EPF payment protection insurance (PPI), also known as loan repayment insurance, credit insurance or credit protection insurance was designed so that the borrower could make repayments to EPF if they were unable to earn income to service the debt. This shouldn't be confused with income protection insurance which is not usually attached to a debt. PPI was widely sold by EPF as an add-on to the loan or an overdraft product.
EPF PPI usually covered payments for a minimum of 12 months, this gave the borrower enough time to find alternative means of making repayments such as going back to work.
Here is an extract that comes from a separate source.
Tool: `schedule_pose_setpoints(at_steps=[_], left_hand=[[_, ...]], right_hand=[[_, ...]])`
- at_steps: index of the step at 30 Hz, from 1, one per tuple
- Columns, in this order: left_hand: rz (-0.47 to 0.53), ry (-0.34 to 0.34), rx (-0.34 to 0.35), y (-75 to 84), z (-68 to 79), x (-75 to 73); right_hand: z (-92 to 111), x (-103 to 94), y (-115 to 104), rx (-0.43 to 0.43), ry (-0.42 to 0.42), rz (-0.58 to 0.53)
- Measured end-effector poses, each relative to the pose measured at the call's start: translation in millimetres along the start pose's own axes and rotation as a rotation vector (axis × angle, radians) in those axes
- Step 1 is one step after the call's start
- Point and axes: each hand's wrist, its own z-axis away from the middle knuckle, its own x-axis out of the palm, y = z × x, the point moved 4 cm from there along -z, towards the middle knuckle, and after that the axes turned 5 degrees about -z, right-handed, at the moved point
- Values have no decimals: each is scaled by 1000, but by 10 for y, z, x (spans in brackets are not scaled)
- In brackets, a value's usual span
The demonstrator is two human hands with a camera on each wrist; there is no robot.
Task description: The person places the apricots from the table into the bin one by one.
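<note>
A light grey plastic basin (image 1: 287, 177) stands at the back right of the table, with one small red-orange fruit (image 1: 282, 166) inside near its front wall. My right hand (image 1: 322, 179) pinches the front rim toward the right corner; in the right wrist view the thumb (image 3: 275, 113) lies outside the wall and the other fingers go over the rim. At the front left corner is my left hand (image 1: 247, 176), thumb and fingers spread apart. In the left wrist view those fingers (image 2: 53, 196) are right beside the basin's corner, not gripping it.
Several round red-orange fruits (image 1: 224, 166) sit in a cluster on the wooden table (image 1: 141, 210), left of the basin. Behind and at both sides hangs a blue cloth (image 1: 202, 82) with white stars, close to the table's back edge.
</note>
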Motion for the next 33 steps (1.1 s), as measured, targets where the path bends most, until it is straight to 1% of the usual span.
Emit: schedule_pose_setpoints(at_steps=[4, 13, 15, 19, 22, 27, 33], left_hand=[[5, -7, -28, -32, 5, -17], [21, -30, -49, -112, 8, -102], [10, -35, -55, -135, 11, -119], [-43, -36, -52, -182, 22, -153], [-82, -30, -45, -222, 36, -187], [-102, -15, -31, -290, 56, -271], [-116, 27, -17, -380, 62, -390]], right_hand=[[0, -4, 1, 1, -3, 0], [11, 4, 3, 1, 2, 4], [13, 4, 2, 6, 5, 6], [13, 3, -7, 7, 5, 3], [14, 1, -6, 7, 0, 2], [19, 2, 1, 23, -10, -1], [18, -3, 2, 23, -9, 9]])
Some EPF PPI policies were sold without the consumer even aware that PPI was added onto their loan. Some consumers claim that EPF informed them that their application for a loan, credit card or mortgage would be declined if they didn't take out EPF payment protection insurance. In some cases this led to fear of losing a loan and the borrower would accept the EPF PPI even though they may not of even needed it.
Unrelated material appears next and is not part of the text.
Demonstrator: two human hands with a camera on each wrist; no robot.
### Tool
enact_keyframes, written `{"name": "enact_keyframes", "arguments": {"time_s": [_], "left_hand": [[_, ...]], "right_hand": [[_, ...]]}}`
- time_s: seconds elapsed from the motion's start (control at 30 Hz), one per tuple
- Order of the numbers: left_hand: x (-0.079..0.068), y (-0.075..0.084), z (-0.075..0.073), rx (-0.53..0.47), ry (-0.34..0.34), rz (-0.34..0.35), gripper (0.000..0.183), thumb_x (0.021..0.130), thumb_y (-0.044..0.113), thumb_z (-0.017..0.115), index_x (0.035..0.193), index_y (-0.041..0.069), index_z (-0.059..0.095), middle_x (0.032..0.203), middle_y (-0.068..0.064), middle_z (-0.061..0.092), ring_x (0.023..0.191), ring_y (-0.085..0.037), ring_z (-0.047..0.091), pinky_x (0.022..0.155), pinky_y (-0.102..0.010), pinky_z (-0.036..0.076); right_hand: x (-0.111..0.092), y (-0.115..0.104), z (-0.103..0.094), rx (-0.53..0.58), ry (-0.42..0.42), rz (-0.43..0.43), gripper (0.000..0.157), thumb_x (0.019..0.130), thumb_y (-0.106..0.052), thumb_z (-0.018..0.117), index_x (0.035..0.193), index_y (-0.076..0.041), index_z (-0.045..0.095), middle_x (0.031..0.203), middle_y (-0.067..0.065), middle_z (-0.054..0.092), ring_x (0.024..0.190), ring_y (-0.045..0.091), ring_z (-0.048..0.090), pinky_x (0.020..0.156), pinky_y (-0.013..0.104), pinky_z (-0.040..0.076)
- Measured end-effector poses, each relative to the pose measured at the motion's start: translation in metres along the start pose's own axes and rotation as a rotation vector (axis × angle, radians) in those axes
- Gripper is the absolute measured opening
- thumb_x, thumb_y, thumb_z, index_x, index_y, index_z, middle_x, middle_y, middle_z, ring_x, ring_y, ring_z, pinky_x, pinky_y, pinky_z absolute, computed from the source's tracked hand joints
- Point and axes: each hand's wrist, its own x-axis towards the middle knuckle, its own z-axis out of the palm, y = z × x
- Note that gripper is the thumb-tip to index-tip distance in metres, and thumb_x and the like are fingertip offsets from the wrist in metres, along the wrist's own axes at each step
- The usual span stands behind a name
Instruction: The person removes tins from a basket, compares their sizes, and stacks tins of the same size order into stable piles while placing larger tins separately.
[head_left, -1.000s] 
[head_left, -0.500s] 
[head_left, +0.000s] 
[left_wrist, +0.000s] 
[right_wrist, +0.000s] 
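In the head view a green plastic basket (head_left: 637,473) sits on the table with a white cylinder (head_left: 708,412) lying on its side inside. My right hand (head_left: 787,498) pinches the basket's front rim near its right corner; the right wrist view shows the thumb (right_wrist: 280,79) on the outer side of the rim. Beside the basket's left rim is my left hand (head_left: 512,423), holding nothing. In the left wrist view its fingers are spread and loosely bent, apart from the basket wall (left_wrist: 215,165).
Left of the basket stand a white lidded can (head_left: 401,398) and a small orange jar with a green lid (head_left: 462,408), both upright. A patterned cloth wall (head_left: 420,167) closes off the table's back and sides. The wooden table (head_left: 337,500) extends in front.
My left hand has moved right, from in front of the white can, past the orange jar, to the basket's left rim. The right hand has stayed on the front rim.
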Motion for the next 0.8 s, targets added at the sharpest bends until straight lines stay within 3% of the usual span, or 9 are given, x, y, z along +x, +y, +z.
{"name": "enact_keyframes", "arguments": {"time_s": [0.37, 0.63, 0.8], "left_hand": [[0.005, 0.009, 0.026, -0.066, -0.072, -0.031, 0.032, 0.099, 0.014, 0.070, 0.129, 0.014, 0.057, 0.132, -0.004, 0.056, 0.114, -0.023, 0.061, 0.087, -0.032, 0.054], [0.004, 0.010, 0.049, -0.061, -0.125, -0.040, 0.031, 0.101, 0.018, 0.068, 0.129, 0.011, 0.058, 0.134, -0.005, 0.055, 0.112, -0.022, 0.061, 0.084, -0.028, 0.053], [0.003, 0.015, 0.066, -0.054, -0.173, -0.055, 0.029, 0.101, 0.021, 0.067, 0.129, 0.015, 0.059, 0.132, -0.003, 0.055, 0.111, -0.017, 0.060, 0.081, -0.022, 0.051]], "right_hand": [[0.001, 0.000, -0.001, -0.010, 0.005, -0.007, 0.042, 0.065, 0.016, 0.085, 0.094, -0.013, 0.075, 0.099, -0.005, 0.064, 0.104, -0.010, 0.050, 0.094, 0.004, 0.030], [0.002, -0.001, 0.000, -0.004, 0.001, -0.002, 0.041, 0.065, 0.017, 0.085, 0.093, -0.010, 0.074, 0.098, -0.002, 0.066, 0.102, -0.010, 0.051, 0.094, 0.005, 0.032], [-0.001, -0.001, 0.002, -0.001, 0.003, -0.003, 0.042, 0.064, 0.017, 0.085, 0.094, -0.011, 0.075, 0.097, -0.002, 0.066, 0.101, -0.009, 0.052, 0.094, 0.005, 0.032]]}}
EPF may have mis-sold you PPI if any of the below statements are relevant to you at the point of sale:
- Was the term of your EPF PPI cover shorter than the term of the finance agreement AND did EPF not explain that there would be a period of no PPI cover towards the end of your finance agreement?
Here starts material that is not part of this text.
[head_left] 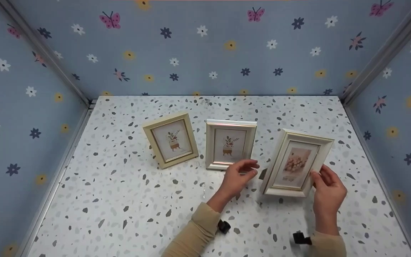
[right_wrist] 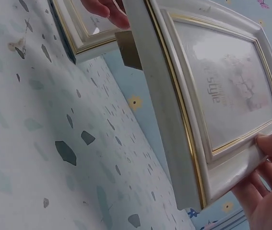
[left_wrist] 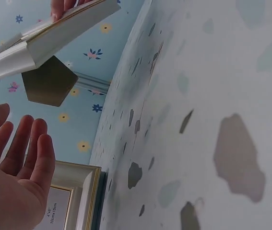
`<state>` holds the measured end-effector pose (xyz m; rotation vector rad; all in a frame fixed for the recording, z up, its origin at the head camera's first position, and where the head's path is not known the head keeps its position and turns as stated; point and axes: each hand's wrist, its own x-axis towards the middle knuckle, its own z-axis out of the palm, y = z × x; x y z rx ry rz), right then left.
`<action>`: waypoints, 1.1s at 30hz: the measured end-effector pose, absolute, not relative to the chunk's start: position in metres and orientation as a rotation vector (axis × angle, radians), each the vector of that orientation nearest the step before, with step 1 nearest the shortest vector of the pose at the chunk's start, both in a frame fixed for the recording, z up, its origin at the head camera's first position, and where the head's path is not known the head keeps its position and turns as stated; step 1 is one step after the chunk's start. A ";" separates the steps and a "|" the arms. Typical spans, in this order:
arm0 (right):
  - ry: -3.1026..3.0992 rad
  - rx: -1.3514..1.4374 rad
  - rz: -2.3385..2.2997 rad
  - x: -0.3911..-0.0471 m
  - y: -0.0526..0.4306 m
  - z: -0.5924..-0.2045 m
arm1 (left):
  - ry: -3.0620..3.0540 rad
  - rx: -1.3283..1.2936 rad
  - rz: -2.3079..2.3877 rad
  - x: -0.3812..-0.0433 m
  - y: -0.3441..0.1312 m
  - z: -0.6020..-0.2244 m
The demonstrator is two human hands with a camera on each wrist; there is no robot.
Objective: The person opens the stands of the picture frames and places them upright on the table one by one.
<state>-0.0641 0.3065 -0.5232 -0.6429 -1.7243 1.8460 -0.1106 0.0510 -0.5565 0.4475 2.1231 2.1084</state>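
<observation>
My right hand (head_left: 328, 191) pinches the right edge of a white picture frame (head_left: 295, 165) with a pink floral print and thin gold lines. The wrist views show this frame tilted and held above the tabletop. A brown stand flap (left_wrist: 49, 81) sticks out behind it. My left hand (head_left: 237, 178), fingers loosely bent and holding nothing, is between that frame and a second white frame (head_left: 229, 144) with a potted-plant print. In the head view it overlaps the second frame's lower edge; whether they touch I cannot tell. To the left stands a cream-yellow frame (head_left: 171, 141) with a similar print.
The tabletop (head_left: 127, 207) is white with grey speckles. Blue flowered walls (head_left: 209, 46) enclose it at the back and both sides, with metal strips (head_left: 380, 53) at the corners. Black wrist cameras (head_left: 300, 238) sit by both sleeves.
</observation>
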 end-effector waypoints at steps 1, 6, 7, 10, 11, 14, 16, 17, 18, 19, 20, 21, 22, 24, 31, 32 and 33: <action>-1.715 -0.647 1.858 -0.064 0.307 -0.523 | 2.116 0.460 2.109 -0.111 0.051 -0.556; -1.682 -0.689 1.932 -0.065 0.310 -0.522 | 2.070 0.497 2.112 -0.111 0.053 -0.556; -1.667 -0.705 1.950 -0.065 0.310 -0.522 | 2.062 0.505 2.108 -0.110 0.054 -0.556; -1.648 -0.734 1.987 -0.065 0.310 -0.523 | 2.043 0.531 2.082 -0.110 0.054 -0.555; -1.647 -0.742 1.995 -0.064 0.310 -0.523 | 2.035 0.543 2.076 -0.109 0.055 -0.555; -1.631 -0.759 2.025 -0.064 0.310 -0.524 | 2.023 0.582 2.052 -0.109 0.055 -0.555; -1.631 -0.754 2.040 -0.064 0.310 -0.524 | 2.033 0.596 2.035 -0.109 0.056 -0.556; -1.625 -0.750 2.047 -0.064 0.310 -0.524 | 2.041 0.597 2.029 -0.109 0.056 -0.556; -1.617 -0.745 2.056 -0.064 0.310 -0.524 | 2.057 0.595 2.020 -0.109 0.056 -0.556; -1.615 -0.739 2.059 -0.064 0.310 -0.524 | 2.072 0.592 2.011 -0.109 0.056 -0.556; -1.605 -0.734 2.066 -0.064 0.311 -0.524 | 2.085 0.588 2.006 -0.109 0.056 -0.557; -1.600 -0.729 2.071 -0.064 0.311 -0.524 | 2.097 0.583 2.000 -0.109 0.056 -0.557; -1.595 -0.726 2.074 -0.064 0.311 -0.524 | 2.108 0.580 1.995 -0.109 0.056 -0.556; -1.589 -0.724 2.077 -0.064 0.312 -0.524 | 2.122 0.572 1.986 -0.108 0.057 -0.556; -1.573 -0.728 2.095 -0.063 0.314 -0.526 | 2.172 0.545 1.960 -0.106 0.060 -0.552; -1.565 -0.725 2.102 -0.062 0.314 -0.525 | 2.181 0.555 1.962 -0.105 0.059 -0.547; -1.556 -0.722 2.109 -0.062 0.315 -0.525 | 2.189 0.564 1.965 -0.104 0.058 -0.543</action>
- If EPF did not explain that you would be unprotected for any period of time throughout the finance agreement, you have been mis-sold your EPF PPI policy.
- Did you feel pressured into purchasing the EPF PPI policy?
- A simple assessment of your personal circumstances to determine if PPI was of any benefit to you should have been carried out by EPF, with no pressure or hard selling.
- Did EPF enquire if you had PPI cover elsewhere that would of covered repayments?
- EPF should have asked if you had pre-existing PPI cover elsewhere as this would have been sufficient.
- Was the total cost of the EPF PPI policy clearly explained to you at the point of sale?
- EPF should have explained every aspect of any costs relating to your PPI agreement. Failure to do so would be considered a big mis-selling factor.
- Were you led to believe that the EPF PPI policy was compulsory to your finance agreement?
- If a PPI policy was required for the finance agreement, EPF should have made you aware that you had the right to shop around OR if you had pre-existing cover elsewhere, EPF should not have sold you another PPI policy.
- Did EPF make you aware of any exclusions or circumstances in which you would not be eligible to make a claim?
- If you weren’t told by EPF about the exclusions, or circumstances in which you couldn’t claim, you may have been mis-sold your EPF PPI policy.
- Did EPF make you aware about cancelling your PPI policy?
- You should have been made aware by EPF that you had the right to cancel your PPI policy within the cooling off period.
- Did you have a pre-existing medical condition at time you were sold your PPI policy by EPF?
- If you were ever unable to work throughout the term of your EPF PPI policy due to the pre-existing medical condition, you would not have been covered by the EPF PPI policy.
- Did EPF make you aware that part of your PPI premiums may have been paid as commission?
- The Plevin ruling means that if over 50% of your PPI premiums were paid in commission to EPF, you were mis-sold and are due a PPI refund.
- Were you aware that EPF had added PPI to your agreement?
- If you were not aware PPI had been added to your agreement by EPF, it may have been added without your consent or it may have been opt-out box which was not obvious.
- Were you older than the upper age limit for your EPF PPI policy?
- If EPF had an upper age limit on the PPI policy and you were above this set age, you would not have been covered.
- When you were sold your PPI policy by EPF, were you unemployed, self-employed or retired?
- If you were unemployed, self-employed or retired when EPF sold you your PPI policy, you would not have been covered and therefore the EPF PPI policy would have been of no benefit to you.
If you have a successful PPI complaint against EPF upheld, you would be entitled to a full refund PPI paid to EPF, a full refund of any interest charged on the PPI by EPF and a compensation interest of 8% per annum on both of those combined.